Sichergestellte Drogen in Tüten auf einem Tisch drapiert | Bildquelle: dpa

Drogenbericht der Bundesregierung Mehr synthetische Drogen - mehr Tote

Stand: 21.04.2015 15:01 Uhr

In Deutschland sind 2014 Jahr wieder mehr Menschen an Drogen gestorben. Der Drogenbericht der Regierung verzeichnet 1032 Tote - drei Prozent mehr als 2013. Besonders problematisch: Immer mehr Menschen nehmen synthetische Drogen.

Von Bastian Sorge, SWR, ARD-Hauptstadtstudio

Versteckt zwischen Gurken, Knoblauch und Bananen, über die Häfen Hamburg und Bremen oder über die Balkanroute, so kommen die unterschiedlichsten Drogen tonnenweise nach Deutschland. Nur ein Bruchteil, davon muss man ausgehen, wird gefunden. Holger Münch, Präsident des Bundeskriminalamtes, sagte bei der Vorstellung des Drogenberichts 2014, dass immer mehr im Internet gedealt wird und zwar über das sogenannte "Darknet". Der Handel sei schwierig bis gar nicht zurückverfolgbar. Bezahlt wird mit Bitcoins, einer virtuellen Währung.

Immer mehr synthetische Drogen

Eine weitere Entwicklung: Deutschlands Drogenabhängige werden immer älter. Die Drogenbeauftragte Marlene Mortler von der CSU führt das auf die bessere Gesundheitsversorgung zurück. Und: Die Drogenabhängigen nehmen immer weniger konventionelle Drogen wie Heroin, Kokain oder Crack , sagt BKA-Präsident Holger Münch: "Der Drogenmarkt verändert sich kontinuierlich in den letzten Jahren. Er ist heute komplexer geworden, sicherlich durch andere Formen des Vertriebs, er ist dynamischer geworden und er verändert sich vor allem strukturell weg von pflanzlichen Stoffen hin zu synthetischen Drogen. Eine Ausnahme bildet da sicherlich Marihuana."

Aber weder BKA-Präsident Münch noch die Drogenbeauftragte Mortler denken daran, Mariuhana legalisieren zu wollen. Zu gefährlich sei das als Einstiegsdroge, und das falsche Signal noch dazu. 

Badesalze und Kräutermischungen: Das Problem der "Legal Highs"
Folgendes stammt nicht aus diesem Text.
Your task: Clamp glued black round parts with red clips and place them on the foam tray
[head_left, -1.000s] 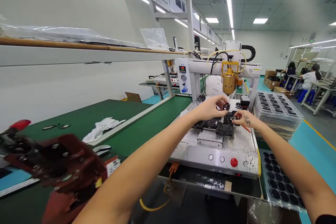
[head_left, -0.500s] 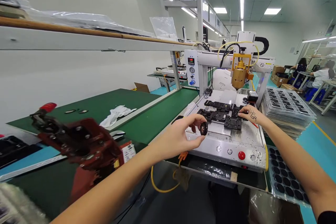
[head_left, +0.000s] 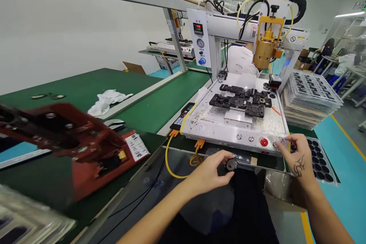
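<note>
My left hand (head_left: 210, 173) pinches a small round black part (head_left: 231, 164), ring-like with a greyish centre, between thumb and fingertips in front of the machine. At the front right corner of the white benchtop machine (head_left: 211, 127), my right hand (head_left: 300, 158) has its thumb on a silver push button (head_left: 276, 143). The fingers of that hand are apart from the thumb and rest by the panel edge, with nothing held. Beside the thumb is a red button (head_left: 264, 142). Black fixtures (head_left: 238, 101) lie on the machine bed beneath a gold-coloured head (head_left: 263, 53).
A red hand press (head_left: 94, 148) stands at left. Stacked clear trays (head_left: 311, 95) rise at right, above a tray of round black parts (head_left: 320, 160). A yellow cable (head_left: 168, 166) hangs at the front edge. An orange stick (head_left: 276, 111) lies on the bed.
My right hand has left the black fixtures and come down to the front button. My left hand, still pinching the round part, has drawn back toward me. The view has tilted down.
</note>
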The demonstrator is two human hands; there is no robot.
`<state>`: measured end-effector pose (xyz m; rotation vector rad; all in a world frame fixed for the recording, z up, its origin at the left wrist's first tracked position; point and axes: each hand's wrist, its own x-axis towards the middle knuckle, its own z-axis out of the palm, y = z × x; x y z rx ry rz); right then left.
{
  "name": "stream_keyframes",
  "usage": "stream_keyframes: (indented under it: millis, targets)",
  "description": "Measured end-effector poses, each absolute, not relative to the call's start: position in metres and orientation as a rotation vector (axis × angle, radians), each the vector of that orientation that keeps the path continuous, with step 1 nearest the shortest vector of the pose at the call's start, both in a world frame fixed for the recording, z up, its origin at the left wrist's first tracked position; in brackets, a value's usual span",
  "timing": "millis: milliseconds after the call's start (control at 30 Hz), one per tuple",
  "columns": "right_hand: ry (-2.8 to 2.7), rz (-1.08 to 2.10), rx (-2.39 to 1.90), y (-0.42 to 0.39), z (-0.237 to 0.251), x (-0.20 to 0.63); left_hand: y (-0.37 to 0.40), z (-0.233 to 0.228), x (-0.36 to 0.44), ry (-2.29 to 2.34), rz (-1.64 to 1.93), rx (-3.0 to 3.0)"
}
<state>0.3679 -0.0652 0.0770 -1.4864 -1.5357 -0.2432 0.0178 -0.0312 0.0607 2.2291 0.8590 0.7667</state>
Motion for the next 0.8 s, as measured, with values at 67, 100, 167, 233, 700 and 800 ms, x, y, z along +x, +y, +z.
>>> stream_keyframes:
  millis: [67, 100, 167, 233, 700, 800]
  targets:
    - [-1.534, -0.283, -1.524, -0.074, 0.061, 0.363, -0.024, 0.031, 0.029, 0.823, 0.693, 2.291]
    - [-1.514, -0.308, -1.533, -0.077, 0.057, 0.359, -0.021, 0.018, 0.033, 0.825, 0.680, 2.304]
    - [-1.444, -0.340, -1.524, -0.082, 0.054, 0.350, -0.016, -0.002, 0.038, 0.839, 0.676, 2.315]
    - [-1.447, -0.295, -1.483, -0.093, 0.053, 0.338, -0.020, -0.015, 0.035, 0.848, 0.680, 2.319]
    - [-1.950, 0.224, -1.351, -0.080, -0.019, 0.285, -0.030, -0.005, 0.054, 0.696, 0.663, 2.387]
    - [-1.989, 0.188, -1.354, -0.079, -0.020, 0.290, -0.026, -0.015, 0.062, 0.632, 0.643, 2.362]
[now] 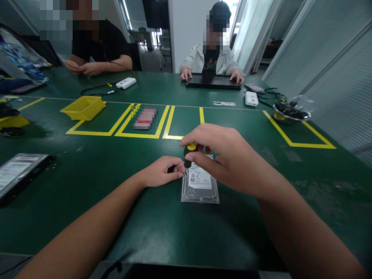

Gegen synthetische Drogen wollen sie aber stärker vorgehen. Besonders die sogenannten Legal Highs stehen da im Fokus: Europaweit gibt es etwa 1500 Rauschmittel, die sich als Kräutermischungen oder Badesalze tarnen. Jede Woche kommen zwei neue Wirkstoffe dazu, die Gesetzgebung kommt nicht hinterher und die Polizei kann oft nichts tun.

"Legal Highs": Synthetische Drogen getarnt als Badesalz

Unter "Legal Highs" versteht man Präparate, die psychoaktive Substanzen erhalten und häufig als Badesalze, Kräutermischungen oder Lufterfrischer über das Internet vertrieben werden. Es handelt sich dabei oft um künstlich hergestellte Wirkstoffe, die chemisch gesehen Cannabis-Erzeugnissen ähneln, die aber wegen leichter molekularer Veränderungen nicht unter bereits ausgesprochene Verbote fallen. In Deutschland sind laut BKA mittlerweile mehr 1500 "Legal-High-Produkte" mit rund 160 psychoaktiven Wirkstoffen bekannt. Ihre genaue Zusammensetzung ist häufig unbekannt, was hohe Risiken für Konsumenten birgt. Die Nebenwirkungen der Substanzen reichen von Übelkeit, Herzrasen und Erbrechen bis hin zu Bewusstlosigkeit und Tod.

Daran soll sich jetzt etwas ändern, sagt die Drogenbeauftragte Marlene Mortler. Die Regierung arbeite an einem Gesetzentwurf, der die Regeln für Legal Highs verschärft. Wann der fertig ist? Schwierig. Aber bei der dritten Nachfrage verspricht die Drogenbeauftragte dann doch: "Ich kann Ihnen sagen, er kommt und zwar in diesem Jahr".